§ Your task: The entries that follow include a run beginning at the line with "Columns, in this" and ending at the line with "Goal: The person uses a"; restate that run word for word and leave the rest out.

§ Given data:
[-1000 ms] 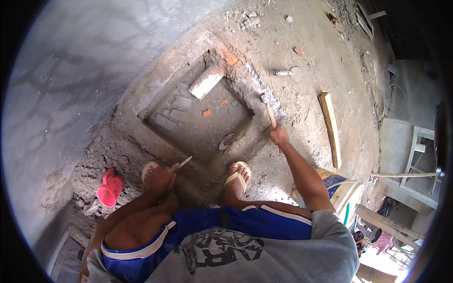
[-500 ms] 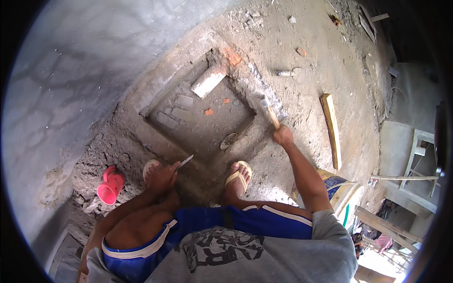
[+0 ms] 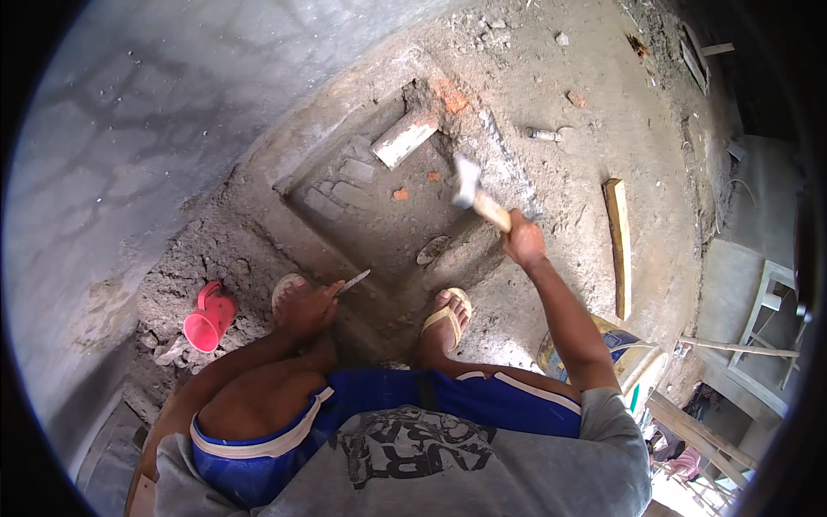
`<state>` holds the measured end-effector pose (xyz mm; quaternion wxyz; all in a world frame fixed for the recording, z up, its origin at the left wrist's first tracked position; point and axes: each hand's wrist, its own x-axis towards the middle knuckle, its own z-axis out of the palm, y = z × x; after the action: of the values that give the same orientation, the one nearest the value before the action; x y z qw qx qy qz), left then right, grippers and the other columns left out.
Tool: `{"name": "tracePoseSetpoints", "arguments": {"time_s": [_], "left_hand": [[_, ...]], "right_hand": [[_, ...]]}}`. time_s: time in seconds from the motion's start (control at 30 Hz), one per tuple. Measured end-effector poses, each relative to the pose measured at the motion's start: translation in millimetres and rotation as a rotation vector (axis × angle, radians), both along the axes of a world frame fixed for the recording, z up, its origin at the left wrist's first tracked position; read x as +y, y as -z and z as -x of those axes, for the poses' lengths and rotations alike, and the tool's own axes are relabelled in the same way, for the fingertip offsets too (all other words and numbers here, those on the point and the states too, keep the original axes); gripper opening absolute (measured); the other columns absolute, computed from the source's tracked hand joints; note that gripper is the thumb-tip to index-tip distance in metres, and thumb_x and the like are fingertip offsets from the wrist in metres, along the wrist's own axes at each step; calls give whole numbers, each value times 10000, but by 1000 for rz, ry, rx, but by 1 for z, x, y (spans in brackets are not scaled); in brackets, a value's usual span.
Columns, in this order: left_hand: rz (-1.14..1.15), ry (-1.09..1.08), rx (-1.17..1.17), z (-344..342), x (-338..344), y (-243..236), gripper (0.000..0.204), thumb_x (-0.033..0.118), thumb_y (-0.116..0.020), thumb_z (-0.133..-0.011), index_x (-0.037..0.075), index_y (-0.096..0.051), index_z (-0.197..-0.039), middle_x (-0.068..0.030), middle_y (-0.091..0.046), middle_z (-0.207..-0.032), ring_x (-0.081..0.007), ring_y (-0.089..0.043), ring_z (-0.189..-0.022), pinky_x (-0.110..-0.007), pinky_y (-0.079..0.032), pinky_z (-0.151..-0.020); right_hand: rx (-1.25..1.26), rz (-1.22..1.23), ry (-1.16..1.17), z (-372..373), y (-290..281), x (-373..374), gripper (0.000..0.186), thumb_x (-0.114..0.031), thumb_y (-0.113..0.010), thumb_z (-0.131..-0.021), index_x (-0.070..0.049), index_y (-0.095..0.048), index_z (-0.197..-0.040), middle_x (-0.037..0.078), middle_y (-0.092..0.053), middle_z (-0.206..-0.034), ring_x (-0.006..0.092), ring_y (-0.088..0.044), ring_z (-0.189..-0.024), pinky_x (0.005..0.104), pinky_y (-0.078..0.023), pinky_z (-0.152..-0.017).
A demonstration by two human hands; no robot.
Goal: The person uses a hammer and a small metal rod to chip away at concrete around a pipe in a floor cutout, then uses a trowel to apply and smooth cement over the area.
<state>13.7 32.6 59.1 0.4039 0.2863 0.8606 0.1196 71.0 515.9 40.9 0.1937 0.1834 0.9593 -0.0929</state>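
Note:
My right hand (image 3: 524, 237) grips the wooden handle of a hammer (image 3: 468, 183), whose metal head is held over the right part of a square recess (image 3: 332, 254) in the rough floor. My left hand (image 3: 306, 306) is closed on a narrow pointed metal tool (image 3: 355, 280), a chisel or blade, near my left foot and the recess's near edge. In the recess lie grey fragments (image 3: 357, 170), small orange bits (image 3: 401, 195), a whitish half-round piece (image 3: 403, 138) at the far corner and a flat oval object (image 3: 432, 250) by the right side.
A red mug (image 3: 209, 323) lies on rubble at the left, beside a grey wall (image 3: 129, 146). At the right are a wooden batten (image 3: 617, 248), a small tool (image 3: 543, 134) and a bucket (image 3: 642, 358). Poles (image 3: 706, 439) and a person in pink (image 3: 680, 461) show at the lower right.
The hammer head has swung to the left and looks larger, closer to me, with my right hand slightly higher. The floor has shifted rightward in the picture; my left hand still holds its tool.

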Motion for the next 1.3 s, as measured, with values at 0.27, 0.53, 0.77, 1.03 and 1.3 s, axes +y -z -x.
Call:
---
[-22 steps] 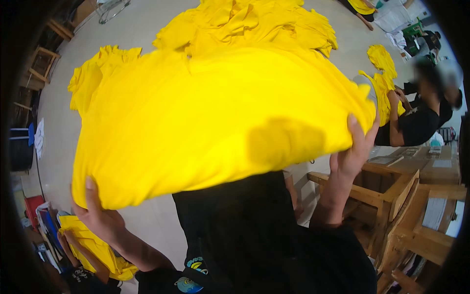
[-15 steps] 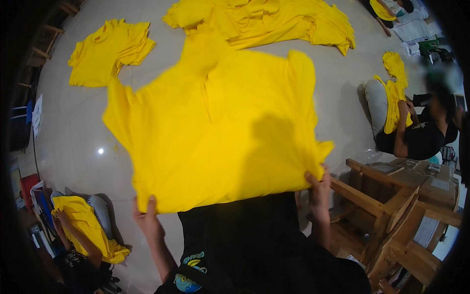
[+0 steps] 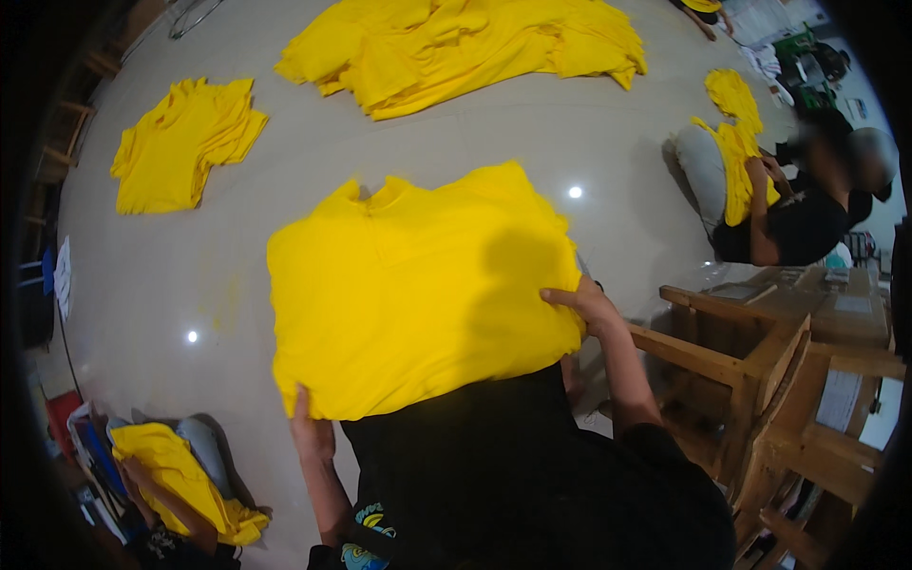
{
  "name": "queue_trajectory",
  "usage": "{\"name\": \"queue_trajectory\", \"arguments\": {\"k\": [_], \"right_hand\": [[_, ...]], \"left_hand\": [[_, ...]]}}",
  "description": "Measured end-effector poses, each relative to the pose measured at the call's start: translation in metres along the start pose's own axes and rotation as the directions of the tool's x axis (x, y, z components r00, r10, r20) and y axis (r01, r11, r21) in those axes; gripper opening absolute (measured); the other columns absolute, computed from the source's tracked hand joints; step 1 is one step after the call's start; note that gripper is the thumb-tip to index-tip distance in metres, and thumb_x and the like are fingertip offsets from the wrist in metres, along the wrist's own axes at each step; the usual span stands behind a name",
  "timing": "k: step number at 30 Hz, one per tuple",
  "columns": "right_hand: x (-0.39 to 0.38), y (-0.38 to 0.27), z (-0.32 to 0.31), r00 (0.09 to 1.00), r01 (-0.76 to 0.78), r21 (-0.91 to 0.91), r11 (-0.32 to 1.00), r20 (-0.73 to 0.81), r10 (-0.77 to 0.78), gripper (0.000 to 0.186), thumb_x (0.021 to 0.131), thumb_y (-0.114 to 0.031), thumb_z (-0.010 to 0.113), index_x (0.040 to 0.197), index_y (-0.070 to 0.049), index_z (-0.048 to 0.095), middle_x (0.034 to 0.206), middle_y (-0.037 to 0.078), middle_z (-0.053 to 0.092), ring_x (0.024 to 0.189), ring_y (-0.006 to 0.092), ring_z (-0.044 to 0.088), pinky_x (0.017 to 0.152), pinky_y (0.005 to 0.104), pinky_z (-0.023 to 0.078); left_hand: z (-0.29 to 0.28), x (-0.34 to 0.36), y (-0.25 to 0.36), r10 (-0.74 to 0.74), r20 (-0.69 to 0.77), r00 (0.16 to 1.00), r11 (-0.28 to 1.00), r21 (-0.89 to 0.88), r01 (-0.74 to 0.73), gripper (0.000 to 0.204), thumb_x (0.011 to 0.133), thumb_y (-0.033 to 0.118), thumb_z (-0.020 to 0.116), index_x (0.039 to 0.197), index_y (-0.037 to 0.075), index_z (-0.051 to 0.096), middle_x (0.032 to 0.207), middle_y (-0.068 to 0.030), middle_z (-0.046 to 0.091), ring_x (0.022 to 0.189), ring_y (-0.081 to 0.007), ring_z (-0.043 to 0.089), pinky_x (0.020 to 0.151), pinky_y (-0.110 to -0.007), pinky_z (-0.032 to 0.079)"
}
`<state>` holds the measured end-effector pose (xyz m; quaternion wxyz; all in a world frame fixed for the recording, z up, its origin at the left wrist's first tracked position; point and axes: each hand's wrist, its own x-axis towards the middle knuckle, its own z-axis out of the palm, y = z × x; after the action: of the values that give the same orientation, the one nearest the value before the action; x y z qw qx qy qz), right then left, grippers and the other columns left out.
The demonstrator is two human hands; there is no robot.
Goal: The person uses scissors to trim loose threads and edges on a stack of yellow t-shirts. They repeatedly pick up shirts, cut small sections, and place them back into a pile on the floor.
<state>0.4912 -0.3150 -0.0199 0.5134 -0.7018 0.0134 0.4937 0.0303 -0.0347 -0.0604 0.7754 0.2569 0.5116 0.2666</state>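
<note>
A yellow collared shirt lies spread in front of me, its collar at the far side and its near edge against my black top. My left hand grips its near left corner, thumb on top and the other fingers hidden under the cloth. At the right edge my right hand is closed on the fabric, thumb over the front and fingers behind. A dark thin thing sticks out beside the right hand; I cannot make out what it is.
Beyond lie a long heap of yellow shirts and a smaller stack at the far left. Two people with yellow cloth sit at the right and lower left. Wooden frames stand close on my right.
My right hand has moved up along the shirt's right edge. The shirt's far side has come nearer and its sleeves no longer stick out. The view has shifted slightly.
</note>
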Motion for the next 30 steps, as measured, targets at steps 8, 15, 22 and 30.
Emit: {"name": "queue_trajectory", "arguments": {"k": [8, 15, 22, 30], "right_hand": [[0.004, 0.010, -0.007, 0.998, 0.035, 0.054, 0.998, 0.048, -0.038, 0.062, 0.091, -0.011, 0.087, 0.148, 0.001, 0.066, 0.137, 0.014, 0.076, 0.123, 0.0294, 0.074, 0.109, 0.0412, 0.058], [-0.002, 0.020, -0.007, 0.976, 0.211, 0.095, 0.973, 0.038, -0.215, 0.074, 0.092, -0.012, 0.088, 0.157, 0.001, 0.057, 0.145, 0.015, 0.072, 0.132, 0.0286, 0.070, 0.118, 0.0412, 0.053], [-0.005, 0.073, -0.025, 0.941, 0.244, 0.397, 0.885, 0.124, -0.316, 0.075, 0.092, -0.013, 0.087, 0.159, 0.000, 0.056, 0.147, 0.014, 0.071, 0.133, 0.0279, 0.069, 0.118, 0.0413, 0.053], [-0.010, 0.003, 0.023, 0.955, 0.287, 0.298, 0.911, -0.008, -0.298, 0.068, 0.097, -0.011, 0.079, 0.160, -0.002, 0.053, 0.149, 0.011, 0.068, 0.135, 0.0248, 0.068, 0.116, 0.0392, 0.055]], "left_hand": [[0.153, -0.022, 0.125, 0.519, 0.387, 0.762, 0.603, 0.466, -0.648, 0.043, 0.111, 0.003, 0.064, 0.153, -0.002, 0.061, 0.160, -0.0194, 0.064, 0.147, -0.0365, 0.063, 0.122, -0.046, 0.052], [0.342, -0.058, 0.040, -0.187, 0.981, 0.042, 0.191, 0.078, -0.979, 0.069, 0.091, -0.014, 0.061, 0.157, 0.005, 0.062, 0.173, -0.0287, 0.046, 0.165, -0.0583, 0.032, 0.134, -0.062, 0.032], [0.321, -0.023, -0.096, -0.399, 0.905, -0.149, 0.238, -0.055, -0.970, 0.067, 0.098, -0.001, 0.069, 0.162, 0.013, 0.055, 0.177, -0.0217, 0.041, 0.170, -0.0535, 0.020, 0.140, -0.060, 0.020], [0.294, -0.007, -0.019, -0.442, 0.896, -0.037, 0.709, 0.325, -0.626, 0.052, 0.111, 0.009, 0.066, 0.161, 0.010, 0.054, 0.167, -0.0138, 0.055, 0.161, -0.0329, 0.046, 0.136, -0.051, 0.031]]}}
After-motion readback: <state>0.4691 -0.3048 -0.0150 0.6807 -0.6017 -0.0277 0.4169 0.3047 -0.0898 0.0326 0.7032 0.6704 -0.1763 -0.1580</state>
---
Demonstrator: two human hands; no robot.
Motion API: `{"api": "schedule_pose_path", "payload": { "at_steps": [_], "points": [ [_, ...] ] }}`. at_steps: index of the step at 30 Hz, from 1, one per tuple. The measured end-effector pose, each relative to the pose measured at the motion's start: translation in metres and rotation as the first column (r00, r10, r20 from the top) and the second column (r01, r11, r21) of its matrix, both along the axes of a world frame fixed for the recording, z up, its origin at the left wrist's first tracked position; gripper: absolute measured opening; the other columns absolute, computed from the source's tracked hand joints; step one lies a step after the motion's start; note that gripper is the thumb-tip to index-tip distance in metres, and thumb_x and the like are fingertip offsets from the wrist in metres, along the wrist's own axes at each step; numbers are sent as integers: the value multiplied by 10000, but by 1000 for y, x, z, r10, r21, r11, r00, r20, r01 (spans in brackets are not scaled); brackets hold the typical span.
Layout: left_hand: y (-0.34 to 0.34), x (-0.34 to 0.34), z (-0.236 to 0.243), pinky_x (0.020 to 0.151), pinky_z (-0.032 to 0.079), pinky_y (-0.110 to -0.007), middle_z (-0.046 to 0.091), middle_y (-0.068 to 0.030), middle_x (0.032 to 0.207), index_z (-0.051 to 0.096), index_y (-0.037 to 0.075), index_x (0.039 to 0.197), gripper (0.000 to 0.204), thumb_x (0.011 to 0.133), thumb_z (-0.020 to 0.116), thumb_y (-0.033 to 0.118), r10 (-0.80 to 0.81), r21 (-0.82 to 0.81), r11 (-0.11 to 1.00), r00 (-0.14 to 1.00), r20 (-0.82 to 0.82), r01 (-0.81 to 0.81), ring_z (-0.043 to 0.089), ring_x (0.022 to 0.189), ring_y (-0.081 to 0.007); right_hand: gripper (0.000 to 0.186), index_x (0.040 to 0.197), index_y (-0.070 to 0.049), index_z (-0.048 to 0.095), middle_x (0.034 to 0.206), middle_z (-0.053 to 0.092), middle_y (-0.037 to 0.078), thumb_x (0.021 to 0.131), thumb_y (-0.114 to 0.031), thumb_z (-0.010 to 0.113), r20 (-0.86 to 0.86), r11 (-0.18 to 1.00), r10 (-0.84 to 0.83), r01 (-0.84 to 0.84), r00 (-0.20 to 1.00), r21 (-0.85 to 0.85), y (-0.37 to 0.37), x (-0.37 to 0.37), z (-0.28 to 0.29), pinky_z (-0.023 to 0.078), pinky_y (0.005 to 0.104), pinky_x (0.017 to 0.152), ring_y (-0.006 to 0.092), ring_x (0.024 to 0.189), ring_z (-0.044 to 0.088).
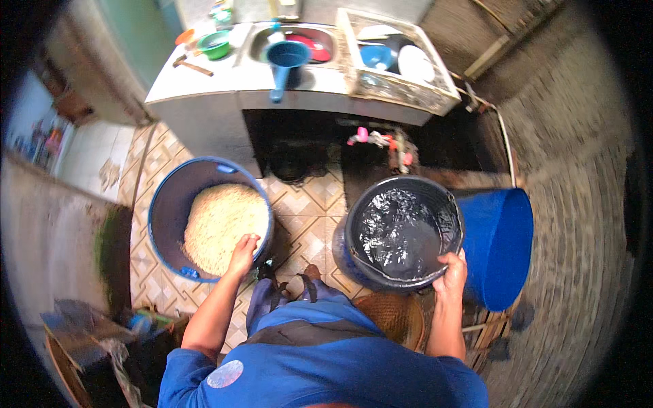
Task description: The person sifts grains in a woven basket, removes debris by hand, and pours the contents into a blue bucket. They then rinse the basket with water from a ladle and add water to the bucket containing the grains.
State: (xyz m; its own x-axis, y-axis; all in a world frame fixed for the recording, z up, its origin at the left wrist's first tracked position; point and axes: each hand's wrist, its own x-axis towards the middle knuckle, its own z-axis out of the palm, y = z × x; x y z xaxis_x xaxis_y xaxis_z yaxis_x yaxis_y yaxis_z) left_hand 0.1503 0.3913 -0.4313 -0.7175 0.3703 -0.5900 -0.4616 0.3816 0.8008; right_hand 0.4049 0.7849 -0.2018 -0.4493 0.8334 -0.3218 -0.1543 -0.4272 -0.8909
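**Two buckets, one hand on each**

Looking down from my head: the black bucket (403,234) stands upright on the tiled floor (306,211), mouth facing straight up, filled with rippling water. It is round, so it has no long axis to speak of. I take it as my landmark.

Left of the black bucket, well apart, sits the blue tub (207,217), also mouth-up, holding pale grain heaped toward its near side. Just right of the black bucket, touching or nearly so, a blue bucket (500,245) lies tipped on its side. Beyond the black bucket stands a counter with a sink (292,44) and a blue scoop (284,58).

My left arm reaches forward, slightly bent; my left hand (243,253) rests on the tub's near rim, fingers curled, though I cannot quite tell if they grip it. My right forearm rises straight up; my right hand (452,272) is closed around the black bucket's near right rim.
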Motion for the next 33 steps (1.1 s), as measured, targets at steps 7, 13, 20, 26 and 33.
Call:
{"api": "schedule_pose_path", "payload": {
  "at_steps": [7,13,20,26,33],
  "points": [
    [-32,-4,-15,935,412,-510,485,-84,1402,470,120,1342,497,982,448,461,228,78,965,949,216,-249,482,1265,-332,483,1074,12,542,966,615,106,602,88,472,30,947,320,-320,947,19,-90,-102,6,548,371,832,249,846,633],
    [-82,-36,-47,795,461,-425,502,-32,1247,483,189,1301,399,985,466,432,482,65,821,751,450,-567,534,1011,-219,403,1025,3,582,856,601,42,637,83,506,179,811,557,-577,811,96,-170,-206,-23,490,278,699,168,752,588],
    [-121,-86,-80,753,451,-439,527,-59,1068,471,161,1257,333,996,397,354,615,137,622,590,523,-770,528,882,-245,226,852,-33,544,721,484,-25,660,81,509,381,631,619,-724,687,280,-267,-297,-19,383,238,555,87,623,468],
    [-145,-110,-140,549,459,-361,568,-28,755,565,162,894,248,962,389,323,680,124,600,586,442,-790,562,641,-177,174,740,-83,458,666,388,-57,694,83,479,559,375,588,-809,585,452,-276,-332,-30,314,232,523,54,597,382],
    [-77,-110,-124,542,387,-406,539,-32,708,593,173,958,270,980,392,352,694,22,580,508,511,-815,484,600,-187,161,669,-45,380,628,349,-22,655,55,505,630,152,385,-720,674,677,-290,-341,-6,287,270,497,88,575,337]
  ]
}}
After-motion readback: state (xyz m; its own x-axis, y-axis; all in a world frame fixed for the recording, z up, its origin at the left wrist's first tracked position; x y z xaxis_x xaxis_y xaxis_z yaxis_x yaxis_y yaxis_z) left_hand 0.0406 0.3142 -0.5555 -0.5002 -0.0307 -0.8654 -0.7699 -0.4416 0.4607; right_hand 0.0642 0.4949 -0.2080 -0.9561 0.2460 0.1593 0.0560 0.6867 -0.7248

§ Problem solution:
Columns, in this order: left_hand: rz (-1.14..1.15), ry (-1.09..1.08), rx (-1.17..1.17), z (-344..342), x (-338..344), y (-243..236), gripper (0.000..0.204), thumb_x (-0.033..0.118), thumb_y (-0.116..0.020), thumb_z (-0.133..-0.011), index_x (-0.037..0.075), index_y (-0.096..0.051), index_z (-0.197..-0.039), middle_x (-0.068..0.030), middle_y (-0.091..0.046), middle_z (-0.207..-0.032), ring_x (-0.081..0.007), ring_y (-0.089..0.043), ring_z (-0.189..-0.022), pinky_x (-0.110..-0.007), pinky_y (-0.079..0.032), pinky_z (-0.151..-0.020); right_hand: rx (-1.25..1.26), rz (-1.22..1.23), ry (-1.16..1.17), z (-372..373), y (-290..281), x (-373..374), gripper (0.000..0.186), thumb_x (-0.114..0.031), thumb_y (-0.113..0.010), thumb_z (-0.131..-0.021), index_x (-0.070..0.049), index_y (-0.095..0.048), index_z (-0.197..-0.040), middle_x (-0.037..0.078), middle_y (-0.092..0.053), middle_z (-0.206..-0.034), ring_x (-0.006..0.092), ring_y (-0.088..0.044), ring_z (-0.189..-0.024), pinky_x (0.005..0.104), pinky_y (-0.078..0.023), pinky_z (-0.152..-0.017).
A demonstration by two human hands; no robot.
Goal: The person uses a hammer and a small metal rod to chip away at concrete around a pipe in a floor cutout, then uses a trowel to apply and smooth cement over the area.

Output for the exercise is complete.